Em resposta ao que considera uma “crise criada por Trump “, ele instou o Congresso a votar imediatamente a Resolução sobre Poderes de Guerra , patrocinada pelos senadores Tim Kaine e Adam Schiff. 

“Os americanos não querem outra guerra sem fim no Oriente Médio. Eles não querem ver jovens sendo enviados para o exterior para uma guerra sem fim enquanto suas famílias em casa não têm condições de pagar por assistência médica. Se Trump não parar essa guerra agora, o Congresso deve fazê-lo. Chega de guerra com o Irã ”, declarou Markey. 

O senador Tim Kaine classificou o ataque como um “erro colossal e idiota “, enquanto o senador Andy Kim reiterou que o conflito viola os princípios constitucionais do país.
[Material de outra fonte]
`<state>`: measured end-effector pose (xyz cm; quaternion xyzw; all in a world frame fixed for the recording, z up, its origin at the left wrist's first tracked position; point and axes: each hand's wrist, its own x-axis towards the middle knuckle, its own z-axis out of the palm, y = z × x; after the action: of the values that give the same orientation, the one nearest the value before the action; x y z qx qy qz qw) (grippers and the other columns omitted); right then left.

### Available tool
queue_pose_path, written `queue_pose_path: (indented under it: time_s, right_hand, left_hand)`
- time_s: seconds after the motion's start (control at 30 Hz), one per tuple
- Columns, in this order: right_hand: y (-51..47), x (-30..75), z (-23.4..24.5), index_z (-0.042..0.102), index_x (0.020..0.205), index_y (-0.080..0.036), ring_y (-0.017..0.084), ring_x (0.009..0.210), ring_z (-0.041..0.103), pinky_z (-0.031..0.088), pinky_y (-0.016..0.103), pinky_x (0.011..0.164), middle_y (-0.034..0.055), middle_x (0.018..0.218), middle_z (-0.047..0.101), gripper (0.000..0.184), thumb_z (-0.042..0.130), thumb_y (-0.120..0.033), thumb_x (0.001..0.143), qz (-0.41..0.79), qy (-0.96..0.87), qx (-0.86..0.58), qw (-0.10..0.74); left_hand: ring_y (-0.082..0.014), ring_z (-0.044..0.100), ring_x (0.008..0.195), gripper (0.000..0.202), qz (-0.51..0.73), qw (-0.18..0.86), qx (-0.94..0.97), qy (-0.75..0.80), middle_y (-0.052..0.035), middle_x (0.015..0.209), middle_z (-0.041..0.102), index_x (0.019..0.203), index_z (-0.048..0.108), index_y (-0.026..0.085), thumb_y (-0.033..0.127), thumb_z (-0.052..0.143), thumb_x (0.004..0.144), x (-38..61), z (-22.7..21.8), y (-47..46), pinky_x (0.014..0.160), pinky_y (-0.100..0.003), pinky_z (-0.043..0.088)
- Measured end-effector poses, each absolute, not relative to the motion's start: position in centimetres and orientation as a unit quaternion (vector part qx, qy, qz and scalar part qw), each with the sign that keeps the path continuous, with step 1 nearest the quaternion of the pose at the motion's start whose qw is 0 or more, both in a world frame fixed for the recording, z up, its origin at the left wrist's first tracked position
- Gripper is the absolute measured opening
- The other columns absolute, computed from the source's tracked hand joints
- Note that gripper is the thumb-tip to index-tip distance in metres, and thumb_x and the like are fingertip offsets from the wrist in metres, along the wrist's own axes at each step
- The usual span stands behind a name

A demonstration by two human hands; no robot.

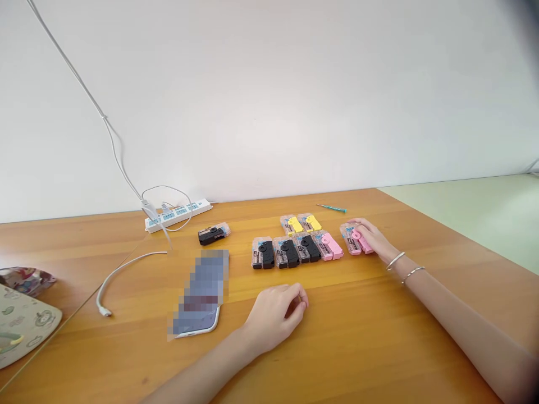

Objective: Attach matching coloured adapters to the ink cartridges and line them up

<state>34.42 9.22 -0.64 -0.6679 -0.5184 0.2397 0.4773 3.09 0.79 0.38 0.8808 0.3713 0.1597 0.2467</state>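
My right hand (373,238), with two silver bangles at the wrist, grips a pink gadget in clear printed packaging (352,239) at the right. Its fingers lie over the far edge and right side of the pack. Left of it, a pink pack (330,246) closes a row with three black packs (287,253). Two yellow packs (301,224) lie just behind this row. My left hand (275,314) rests on the table in front of the row, its fingers curled into a loose fist with nothing visible inside.
Another black pack (214,233) lies apart at the left, behind a phone (202,297) that is partly pixelated. A white power strip (179,214) and cable (126,261) are farther left. A teal screwdriver (332,208) lies at the back. A patterned item (29,320) sits at the left edge.
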Motion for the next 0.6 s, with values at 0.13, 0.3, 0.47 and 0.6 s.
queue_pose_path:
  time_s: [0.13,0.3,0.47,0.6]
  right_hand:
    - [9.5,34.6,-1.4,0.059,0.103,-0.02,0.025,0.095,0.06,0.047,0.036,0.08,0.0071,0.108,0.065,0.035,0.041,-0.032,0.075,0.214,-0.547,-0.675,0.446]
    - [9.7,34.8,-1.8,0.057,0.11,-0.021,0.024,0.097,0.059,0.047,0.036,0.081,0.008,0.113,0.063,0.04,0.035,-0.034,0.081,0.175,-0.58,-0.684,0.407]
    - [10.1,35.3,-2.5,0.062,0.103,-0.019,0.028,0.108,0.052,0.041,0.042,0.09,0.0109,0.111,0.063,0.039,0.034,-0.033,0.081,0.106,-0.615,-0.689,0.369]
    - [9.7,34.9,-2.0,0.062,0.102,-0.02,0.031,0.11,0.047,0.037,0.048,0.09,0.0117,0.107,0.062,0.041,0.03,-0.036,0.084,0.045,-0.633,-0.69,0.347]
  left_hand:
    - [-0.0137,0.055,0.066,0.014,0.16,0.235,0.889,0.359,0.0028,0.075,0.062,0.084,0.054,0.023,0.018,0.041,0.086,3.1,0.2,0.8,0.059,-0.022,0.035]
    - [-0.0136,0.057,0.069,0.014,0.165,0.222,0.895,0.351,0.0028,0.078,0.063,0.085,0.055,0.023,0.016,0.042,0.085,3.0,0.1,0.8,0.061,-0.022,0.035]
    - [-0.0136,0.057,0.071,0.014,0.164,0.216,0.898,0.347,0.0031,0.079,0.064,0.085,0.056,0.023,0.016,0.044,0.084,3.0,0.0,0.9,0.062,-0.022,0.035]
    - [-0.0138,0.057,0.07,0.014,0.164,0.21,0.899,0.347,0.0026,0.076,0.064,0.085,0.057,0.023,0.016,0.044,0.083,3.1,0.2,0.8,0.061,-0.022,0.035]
Trump justifica agressão imperial

Nas primeiras horas de sábado, o presidente dos EUA confirmou, por meio de um vídeo, a participação dos EUA no bombardeio da capital iraniana , sob o argumento de “eliminar ameaças iminentes”. 

No entanto, essa retórica contrasta fortemente com os planos de longa data de Washington para garantir sua hegemonia na região e o controle dos recursos naturais. A resposta do Irã foi imediata, lançando contraofensivas contra instalações militares americanas na área.

Contexto: Um cerco sistemático contra a soberania persa

A escalada atual é resultado de um padrão de agressão que se intensificou em 22 de junho de 2015, quando os militares dos EUA bombardearam instalações nucleares iranianas pela primeira vez. Essa intervenção imperialista, condenada por potências como a Rússia e a China , abalou um frágil equilíbrio regional e desencadeou represálias contra a base de Al Udeid, no Catar.

Após um breve e sangrento período de hostilidades em junho passado, foi estabelecida uma trégua, que agora foi rompida pelo governo Trump . É significativo que este novo ataque ocorra apenas um dia após uma reunião em Genebra entre Israel e os EUA, onde a questão nuclear supostamente seria discutida. 

Essa ação não apenas representa uma violação direta da integridade territorial do Irã, mas também demonstra o desprezo de Washington pela diplomacia e sua disposição em sabotar qualquer caminho para a paz soberana no Oriente Médio.